Thanks Tony, glad you like it. Looking really good.


----------



## tony1928 (Apr 22, 2010)

Thanks guys. As usual, as soon as you finish, you're already looking to fiddle around with things again. For now, I'm still puzzling over the scape.



wowpickle said:


> lookin good!





target said:


> Thanks Tony, glad you like it. Looking really good.


----------



## 2wheelsx2 (Apr 21, 2010)

Satisfaction at last!  I went to look last night and BCA was down. 

Looking really good. I think if you went with some think Mazanita in the the center, you'll find that the plecos will come out and climb up the manzy a bit and also it'll block the opening of the caves a bit so they won't be so obvious. A little off centre and close to your back door I think. But it looks great and now I regret not getting the Truelumens.


----------



## tony1928 (Apr 22, 2010)

I do have some manzanita in the garage that I can redeploy in this tank. Good idea, I'll try it out. Would be less work than to reconstruct the whole scape. Also, a piece of manz in the middle is easy to remove for maintenance. Might need to screw it down to slate though.

The Truelumens are alot brighter than what I thought they would be considering their price. It would be perfect for those that want retrofit them inside a canopy. Couple of screws and you are done. 


2wheelsx2 said:


> Satisfaction at last!  I went to look last night and BCA was down.
> 
> Looking really good. I think if you went with some think Mazanita in the the center, you'll find that the plecos will come out and climb up the manzy a bit and also it'll block the opening of the caves a bit so they won't be so obvious. A little off centre and close to your back door I think. But it looks great and now I regret not getting the Truelumens.


----------



## 2wheelsx2 (Apr 21, 2010)

tony1928 said:


> The Truelumens are alot brighter than what I thought they would be considering their price. It would be perfect for those that want retrofit them inside a canopy. Couple of screws and you are done.


I plan to do that, but with the Ecoxotic Panorama Pro strips.  No canopy, but a half suspended box I think.


----------



## trout (Mar 21, 2012)

awesome setup!


----------



## tony1928 (Apr 22, 2010)

Yes, I know how you hate having light fixtures sit on the top of the tank. Just do a couple of cables to suspend from the ceiling then. I like that pendant look too.



2wheelsx2 said:


> I plan to do that, but with the Ecoxotic Panorama Pro strips.  No canopy, but a half suspended box I think.

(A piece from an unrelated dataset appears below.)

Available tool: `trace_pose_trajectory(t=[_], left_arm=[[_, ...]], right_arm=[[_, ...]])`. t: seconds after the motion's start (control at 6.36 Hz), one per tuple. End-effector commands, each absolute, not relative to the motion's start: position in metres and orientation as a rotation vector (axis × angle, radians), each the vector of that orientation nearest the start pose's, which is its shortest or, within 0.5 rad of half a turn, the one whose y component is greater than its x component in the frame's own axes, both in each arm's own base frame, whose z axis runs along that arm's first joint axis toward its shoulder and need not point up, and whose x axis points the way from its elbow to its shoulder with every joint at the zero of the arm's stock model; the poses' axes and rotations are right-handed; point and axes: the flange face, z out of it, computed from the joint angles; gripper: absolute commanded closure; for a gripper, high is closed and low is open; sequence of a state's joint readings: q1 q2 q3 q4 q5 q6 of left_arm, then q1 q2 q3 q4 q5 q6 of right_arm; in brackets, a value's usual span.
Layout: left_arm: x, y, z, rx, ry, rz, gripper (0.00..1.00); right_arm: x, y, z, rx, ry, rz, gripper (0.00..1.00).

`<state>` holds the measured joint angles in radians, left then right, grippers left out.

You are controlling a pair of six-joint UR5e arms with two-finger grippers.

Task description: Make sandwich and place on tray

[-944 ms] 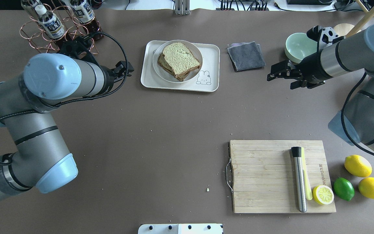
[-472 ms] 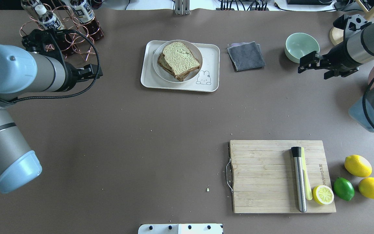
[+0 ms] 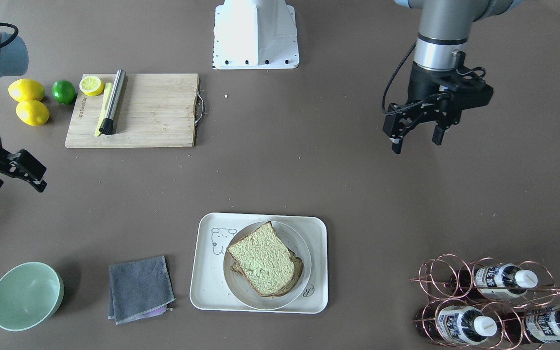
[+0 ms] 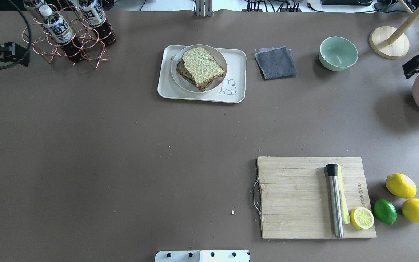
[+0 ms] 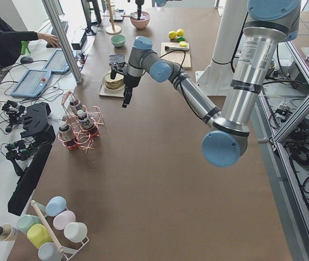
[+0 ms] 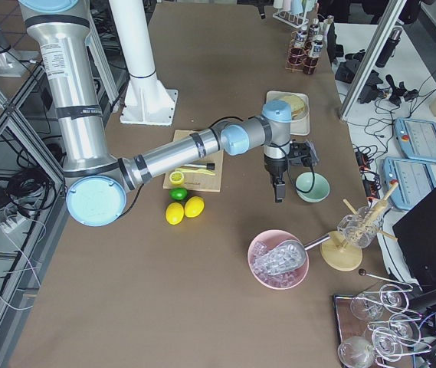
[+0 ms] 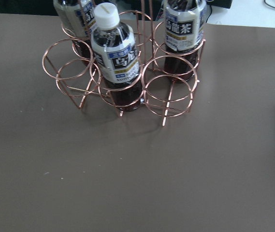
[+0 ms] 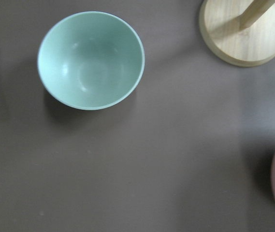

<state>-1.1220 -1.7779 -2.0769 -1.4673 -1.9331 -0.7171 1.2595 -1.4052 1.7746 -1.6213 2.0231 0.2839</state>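
Nearest the robot, one wooden cutting board (image 4: 296,196) is seen. One steel tool (image 4: 335,203) and one lemon half (image 4: 362,217) are laid on it. Just beside the board, two whole lemons (image 4: 400,185) and one lime (image 4: 384,211) can be counted.

Further out, the left gripper (image 3: 417,145) and the right gripper (image 3: 15,183) are held in the air, well apart from the food. The jaws of each are spread apart, and nothing is held.

Farthest away, the sandwich (image 4: 202,65) is found on one round white plate (image 4: 217,83), and the plate is set on the tray (image 4: 236,62). Two bread slices are counted. The egg cannot be seen. Near the tray, one grey cloth (image 4: 275,62) and one green bowl (image 4: 338,53) are seen, and three tea bottles (image 4: 56,26) are stood in one wire rack (image 4: 93,54).

The job looks done. The arms should be moved high and slowly, so that the rack, the bowl and the tray are not bumped.
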Motion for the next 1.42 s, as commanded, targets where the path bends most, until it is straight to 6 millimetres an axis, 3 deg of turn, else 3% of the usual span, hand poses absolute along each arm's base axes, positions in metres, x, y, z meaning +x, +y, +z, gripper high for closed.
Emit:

Thanks for the kind comments!


trout said:


> awesome setup!


----------



## 2wheelsx2 (Apr 21, 2010)

tony1928 said:


> Yes, I know how you hate having light fixtures sit on the top of the tank. Just do a couple of cables to suspend from the ceiling then. I like that pendant look too.


The other option is to do a high canopy like on my cube, then I can reach in without every touching the lights. I can live with that. You sure you don't want to do that with yours? Like a 18" high one. It'll dim the lights some too.


----------



## tony1928 (Apr 22, 2010)

Nah, my tank is high enough as it is and I'm not tall like you are! I already need a ladder to be able to reach the bottom of my tank. The top of my light fixture is already close to 6 feet in height.



2wheelsx2 said:


> The other option is to do a high canopy like on my cube, then I can reach in without every touching the lights. I can live with that. You sure you don't want to do that with yours? Like a 18" high one. It'll dim the lights some too.


----------



## jobber (May 14, 2010)

Way to go Tony. Nice summer project to keep busy with. This tank placed in the adjacent corner by the 400gallon?


----------



## tony1928 (Apr 22, 2010)

Thanks Ming! Yup, that is correct. Right near the 400.



jobber604 said:


> Way to go Tony. Nice summer project to keep busy with. This tank placed in the adjacent corner by the 400gallon?


----------



## 2wheelsx2 (Apr 21, 2010)

Another page with no pics?

(Rough crowds on BCA huh?)


----------



## jobber (May 14, 2010)

I know Tony's been busy enjoying his new haul ;D
I'll be patient as the older guys.


----------



## 2wheelsx2 (Apr 21, 2010)

jobber604 said:


> I know Tony's been busy enjoying his new haul ;D
> I'll be patient as the older guys.


Us BCA'ers are just very demanding people.


----------



## tony1928 (Apr 22, 2010)

Going to rescape this tank shortly. Also my lights just died so the tank is dark now. Will get an update once everything has been fixed. Added a bunch of L264 to this tank courtesy of Charles. An awesome looking pleco with bright white tips on their finnage.


----------



## Luke78 (Apr 24, 2010)

Great looking setup Tony, very impressed by the in's and outs! With your new pleco additions, i thank you for starting up my need to dive back into plecos/catfish really miss them a lot! Are the L264's settling in nicely? As previous comments were made, pics please when you get some free time thx!


----------



## charles (Apr 21, 2010)

I just realize i did not have any photo for the L264 and they are missing on my website. I need to take a few photos of them. So when they are out more, let me know.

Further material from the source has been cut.